The Patient Protection and Affordable Care Act (ACA) and applicable regulations provide that health plans must meet a number of standards in order to be certified as Qualified Health Plans (QHPs).
In response to the ACA, the Center for Medicare and Medicaid Services (CMS) issued April 18, 2019, a letter to insurance companies and states identifying provisions of health insurance that must be met beginning in 2020. Initial activity begins May 22, followed by the various changes throughout the reminder of 2019. Open enrollment begins November 1, 2019.
The approach for reviewing issuers’ prescription drug benefit offerings remains unchanged from that used in 2018. In response to the ongoing nationwide public health emergency, opioid use disorder was added as a condition to the clinical review in 2019 and will continue to be used during plan year 2020 reviews.
Additionally, CMS does not conduct active certification reviews for formulary outliers for states that perform plan management functions, and instead defers to those state processes.

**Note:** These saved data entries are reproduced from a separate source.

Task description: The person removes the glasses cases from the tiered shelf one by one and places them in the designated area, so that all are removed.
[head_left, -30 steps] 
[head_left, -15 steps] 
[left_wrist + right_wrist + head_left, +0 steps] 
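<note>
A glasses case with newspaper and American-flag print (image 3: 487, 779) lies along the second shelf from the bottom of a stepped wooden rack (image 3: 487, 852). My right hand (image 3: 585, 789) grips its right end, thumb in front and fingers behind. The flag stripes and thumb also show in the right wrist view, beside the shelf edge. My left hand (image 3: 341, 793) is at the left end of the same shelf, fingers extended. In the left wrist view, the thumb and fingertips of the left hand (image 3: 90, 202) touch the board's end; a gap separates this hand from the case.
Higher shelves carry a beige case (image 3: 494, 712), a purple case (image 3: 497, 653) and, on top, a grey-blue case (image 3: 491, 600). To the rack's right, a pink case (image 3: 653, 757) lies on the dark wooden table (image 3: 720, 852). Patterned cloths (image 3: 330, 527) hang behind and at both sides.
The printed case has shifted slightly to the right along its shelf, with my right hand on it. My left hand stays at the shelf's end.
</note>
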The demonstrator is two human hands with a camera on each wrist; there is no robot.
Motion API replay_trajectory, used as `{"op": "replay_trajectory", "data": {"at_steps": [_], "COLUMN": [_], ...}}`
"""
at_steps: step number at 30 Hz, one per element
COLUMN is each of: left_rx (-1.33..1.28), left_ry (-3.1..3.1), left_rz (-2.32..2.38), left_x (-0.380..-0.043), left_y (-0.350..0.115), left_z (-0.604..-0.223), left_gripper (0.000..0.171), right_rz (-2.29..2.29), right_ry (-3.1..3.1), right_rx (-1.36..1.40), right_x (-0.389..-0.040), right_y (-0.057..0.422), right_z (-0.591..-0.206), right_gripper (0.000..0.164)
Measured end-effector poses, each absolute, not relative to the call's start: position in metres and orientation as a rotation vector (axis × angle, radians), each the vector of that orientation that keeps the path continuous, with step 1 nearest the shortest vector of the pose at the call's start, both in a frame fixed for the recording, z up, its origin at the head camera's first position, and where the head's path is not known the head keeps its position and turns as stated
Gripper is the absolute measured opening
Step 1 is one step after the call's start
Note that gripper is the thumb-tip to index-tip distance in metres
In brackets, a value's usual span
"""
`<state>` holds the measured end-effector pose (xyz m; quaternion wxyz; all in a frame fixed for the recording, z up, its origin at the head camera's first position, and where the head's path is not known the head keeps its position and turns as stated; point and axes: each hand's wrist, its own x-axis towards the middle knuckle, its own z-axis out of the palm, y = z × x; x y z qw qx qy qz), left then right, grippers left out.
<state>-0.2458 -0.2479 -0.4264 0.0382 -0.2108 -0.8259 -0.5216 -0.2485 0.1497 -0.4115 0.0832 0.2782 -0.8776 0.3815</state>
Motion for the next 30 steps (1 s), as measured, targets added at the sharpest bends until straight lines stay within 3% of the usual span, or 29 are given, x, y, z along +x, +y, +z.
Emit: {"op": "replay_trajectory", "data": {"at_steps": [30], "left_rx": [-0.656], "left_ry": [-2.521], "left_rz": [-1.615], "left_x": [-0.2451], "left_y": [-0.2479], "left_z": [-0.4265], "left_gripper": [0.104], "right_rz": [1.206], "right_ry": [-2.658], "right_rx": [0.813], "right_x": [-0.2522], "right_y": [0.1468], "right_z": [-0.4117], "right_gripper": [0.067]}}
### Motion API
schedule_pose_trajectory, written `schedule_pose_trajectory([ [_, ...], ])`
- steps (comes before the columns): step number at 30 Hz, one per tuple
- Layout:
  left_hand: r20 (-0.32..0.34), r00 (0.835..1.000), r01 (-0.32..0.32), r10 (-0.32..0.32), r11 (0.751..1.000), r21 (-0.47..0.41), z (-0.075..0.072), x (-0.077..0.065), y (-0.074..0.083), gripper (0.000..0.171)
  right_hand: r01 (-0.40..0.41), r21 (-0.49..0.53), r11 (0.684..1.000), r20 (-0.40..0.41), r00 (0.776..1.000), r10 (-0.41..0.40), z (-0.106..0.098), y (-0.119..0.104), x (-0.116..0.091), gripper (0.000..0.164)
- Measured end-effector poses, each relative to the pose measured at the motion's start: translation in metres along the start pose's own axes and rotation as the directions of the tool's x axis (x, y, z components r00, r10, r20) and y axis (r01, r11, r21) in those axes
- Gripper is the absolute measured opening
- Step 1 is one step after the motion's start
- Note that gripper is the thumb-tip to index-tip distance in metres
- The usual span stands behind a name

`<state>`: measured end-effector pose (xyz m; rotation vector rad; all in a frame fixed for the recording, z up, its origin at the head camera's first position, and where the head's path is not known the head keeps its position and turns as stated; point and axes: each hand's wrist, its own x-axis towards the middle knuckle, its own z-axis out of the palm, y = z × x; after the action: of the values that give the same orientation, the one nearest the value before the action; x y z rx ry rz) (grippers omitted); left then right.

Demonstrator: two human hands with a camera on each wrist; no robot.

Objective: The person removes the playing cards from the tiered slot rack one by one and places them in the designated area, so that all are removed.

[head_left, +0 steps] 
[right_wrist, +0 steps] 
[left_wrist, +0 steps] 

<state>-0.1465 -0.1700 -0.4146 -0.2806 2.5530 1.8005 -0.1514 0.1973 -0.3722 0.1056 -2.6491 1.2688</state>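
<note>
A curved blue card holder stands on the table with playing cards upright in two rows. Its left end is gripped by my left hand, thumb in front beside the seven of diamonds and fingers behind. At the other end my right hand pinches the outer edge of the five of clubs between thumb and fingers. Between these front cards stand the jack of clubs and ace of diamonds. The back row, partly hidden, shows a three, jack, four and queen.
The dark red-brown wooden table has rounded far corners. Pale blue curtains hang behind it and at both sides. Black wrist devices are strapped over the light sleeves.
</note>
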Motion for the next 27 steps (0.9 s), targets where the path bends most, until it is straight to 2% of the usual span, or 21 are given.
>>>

CMS will continue to review for formulary outliers in states that do not perform plan management functions.
Overall, the rule minimizes the number of significant regulatory changes to provide states and issuers with a more representative, stable, and predictable regulatory framework that facilitates a more efficient and competitive market.
The changes finalized in the rule are targeted to further the goals of lowering premiums, increasing market stability, reducing regulatory burdens, enhancing the consumer experience, and reducing federal expenditures.
In furtherance of the Administration’s priority to reduce prescription drug costs and to align with the President’s American Patients First blueprint, CMS finalized a change to the prescription drug benefit, to the extent permitted by applicable state law, which is designed to encourage use of lower-cost generic drugs.
Beginning in 2020, CMS will allow individual market, small group, large group and self-insured group health plans to except from the maximum out-of-pocket limit cost sharing amounts paid using drug manufacturer coupons for specific prescription brand drugs that have an available and medically appropriate generic equivalent.